Chica Bean buys all of its coffee in parchment form directly from the women who produce it. The coffee fruit then is transported to Chica Bean's roastery in Santa Lucía Milpas Altas where they do all of the remaining processing.

"If we could be getting $2 per pound of green bean or $18-$20 per pound roasted, one makes a little more sense economically than the other," said co-founder Abbigail Graupner.

Women coffee roasters are rare in the industry, but Chica Bean thought it only made sense to roast with a woman while they were supporting women growers. Josue and his wife Alene brought their nanny Evelyn on board and had her trained as a roast master by internationally renowned coffee roasters, and the company continues to train women roast masters for its workforce.
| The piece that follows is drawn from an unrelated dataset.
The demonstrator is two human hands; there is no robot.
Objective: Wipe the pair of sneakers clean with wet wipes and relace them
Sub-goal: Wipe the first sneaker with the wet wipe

Aside from Josue, the token "chico" of Chica Bean, the entire company's workforce, including logistics and accounting, is a woman.

Photo: Josue and Doña Maritza

 

"We have a very efficient value chain," Josue said. "A regular value chain has eight stops, and with us it's pretty much three. So we can tell the story of the producers and who roasted it."

Soldadera Coffee is excited to partner with a truly fair-trade organization that supports these soldaderas in Guatemala. Recently we sent out an exclusive invite to 300 of our most loyal supporters to get a first taste of Noche Buena! a specialty blend we are rolling out in partnership with Chica Bean.

"It was hard for me to find a company that was walking the talk," Soldadera co-owner Mario Rodriguez said. "And the one company that came to my mind was Chica Bean."

People who preorder Noche Buena! will get a 12 oz. bag of single origin Chica Bean coffee with notes of dark chocolate, brown sugar and sweet orange, with a target delivery date of Jan. 6. By fulfilling 300 orders, Soldadera and Chica Bean can ensure that workers are paid up front.

"It's not just us," Mario said. "It takes a lot of people to get this done."